重新思考在不平衡的半监测学习中重新抽样 (Rethinking Re-Sampling in Imbalanced Semi-Supervised Learning)

Semi-Supervised Learning (SSL) has shown its strong ability in utilizing unlabeled data when labeled data is scarce. However, most SSL algorithms work under the assumption that the class distributions are balanced in both training and test sets. In this work, we consider the problem of SSL on class-imbalanced data, which better reflects real-world situations but has only received limited attention so far. In particular, we decouple the training of the representation and the classifier, and systematically investigate the effects of different data re-sampling techniques when training the whole network including a classifier as well as fine-tuning the feature extractor only. We find that data re-sampling is of critical importance to learn a good classifier as it increases the accuracy of the pseudo-labels, in particular for the minority classes in the unlabeled data. Interestingly, we find that accurate pseudo-labels do not help when training the feature extractor, rather contrariwise, data re-sampling harms the training of the feature extractor. This finding is against the general intuition that wrong pseudo-labels always harm the model performance in SSL. Based on these findings, we suggest to re-think the current paradigm of having a single data re-sampling strategy and develop a simple yet highly effective Bi-Sampling (BiS) strategy for SSL on class-imbalanced data.
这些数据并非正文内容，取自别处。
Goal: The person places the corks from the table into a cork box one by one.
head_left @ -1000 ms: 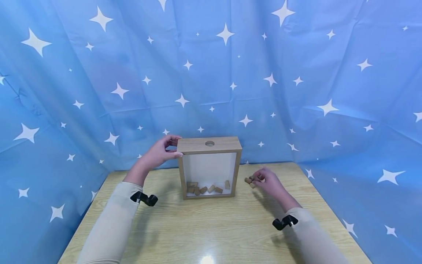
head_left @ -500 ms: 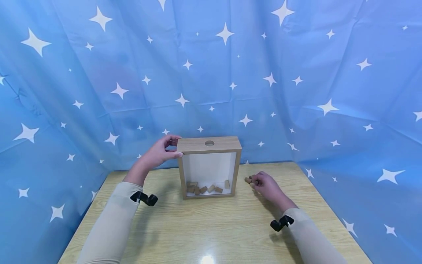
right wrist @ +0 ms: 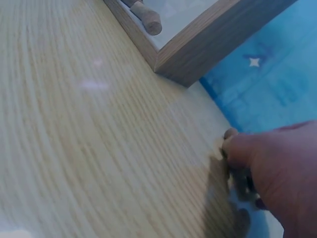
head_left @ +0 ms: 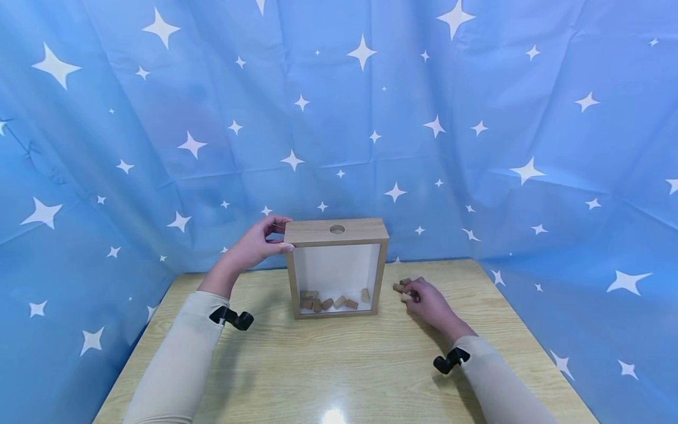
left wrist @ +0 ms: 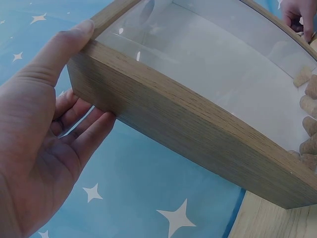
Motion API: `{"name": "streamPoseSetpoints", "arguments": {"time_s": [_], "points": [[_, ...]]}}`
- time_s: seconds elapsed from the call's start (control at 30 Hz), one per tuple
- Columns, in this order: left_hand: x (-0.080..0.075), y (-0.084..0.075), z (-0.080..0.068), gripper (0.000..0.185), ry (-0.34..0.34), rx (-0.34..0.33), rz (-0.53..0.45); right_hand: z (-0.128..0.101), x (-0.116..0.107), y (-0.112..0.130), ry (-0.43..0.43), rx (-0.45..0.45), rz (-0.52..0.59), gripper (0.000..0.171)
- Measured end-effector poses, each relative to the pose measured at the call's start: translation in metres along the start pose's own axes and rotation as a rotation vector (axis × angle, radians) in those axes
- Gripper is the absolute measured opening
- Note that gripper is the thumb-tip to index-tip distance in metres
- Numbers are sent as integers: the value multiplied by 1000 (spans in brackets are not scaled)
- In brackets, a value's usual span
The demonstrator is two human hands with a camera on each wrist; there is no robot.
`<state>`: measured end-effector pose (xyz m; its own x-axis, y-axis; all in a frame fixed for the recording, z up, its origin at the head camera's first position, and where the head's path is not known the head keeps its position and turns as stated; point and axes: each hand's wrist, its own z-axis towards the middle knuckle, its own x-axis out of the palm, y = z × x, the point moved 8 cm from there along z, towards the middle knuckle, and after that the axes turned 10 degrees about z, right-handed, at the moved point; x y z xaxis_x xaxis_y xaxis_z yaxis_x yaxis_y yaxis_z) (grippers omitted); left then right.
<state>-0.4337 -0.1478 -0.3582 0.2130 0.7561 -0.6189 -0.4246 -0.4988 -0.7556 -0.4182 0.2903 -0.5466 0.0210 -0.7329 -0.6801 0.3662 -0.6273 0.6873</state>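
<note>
My left hand [head_left: 251, 246] grips the upper left corner of a wooden box frame [head_left: 335, 237], thumb on the front edge and fingers behind. The box stands upright, with a clear front panel and a round hole [head_left: 337, 229] in its top. Several corks [head_left: 339, 302] lie inside along its bottom. To the right of the box, my right hand [head_left: 434, 304] is down at the tabletop and pinches a cork [head_left: 406, 298] between thumb and finger. Two other corks [head_left: 398, 288] lie right by its fingertips. In the right wrist view the thumb hides most of the held cork.
The light wood table [head_left: 328, 365] reaches back to a blue curtain [head_left: 339, 118] with white stars, which also hangs along both sides. A black camera mount sits on each wrist, the left mount [head_left: 231, 318] and the right mount [head_left: 452, 360].
My right hand has shifted slightly down, its fingers drawing back from the rear cork and closing on the nearest one. The left hand and the box have stayed in place.
</note>
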Motion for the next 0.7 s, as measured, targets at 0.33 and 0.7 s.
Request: {"name": "streamPoseSetpoints", "arguments": {"time_s": [0.33,0.7], "points": [[-1,0,-1,71,-3,-1,12,-1,-8,10,-52,43,144,29],[-1,-2,-1,71,1,5,-4,10,-37,50,-112,-51,128,26]]}}
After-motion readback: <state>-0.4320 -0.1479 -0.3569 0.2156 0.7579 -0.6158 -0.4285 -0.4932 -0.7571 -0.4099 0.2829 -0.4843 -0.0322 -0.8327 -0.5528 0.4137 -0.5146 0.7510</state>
BiS implements two different re-sampling strategies for training the feature extractor and the classifier and integrates this decoupled training into an end-to-end framework... Code will be released at https://github.com/TACJu/Bi-Sampling.

翻译：在标签数据稀少时,半超度学习(SSL) 显示其使用未贴标签数据的能力很强。然而, 大多数 SSL 算法在假设类分布在培训和测试组中是平衡的的前提下工作。在这项工作中, 我们考虑到 SSL 在类平衡数据上的问题, 这能更好地反映真实世界的情况, 但迄今为止只得到有限的关注。特别是, 我们解开对代表方和分类器的培训, 系统调查在整个网络培训包括分类器以及只微调功能提取器时, 不同数据再复制技术的影响。我们发现, 数据再复制对于学习一个良好的分类器至关重要, 因为它会提高伪标签的准确性, 特别是未贴标签数据组的少数类的准确性。有趣的是, 我们发现, 准确的伪标签在培训特性提取器时, 而不是相反地, 重新复制数据提取工具将损害对功能提取器的训练。这个发现与一般的错误的错误的伪缩略性 Strible- train- Serveal S. S. SLAs real real real develop a strical develop develop develop develop slavelop smal develop smlateal develop slation.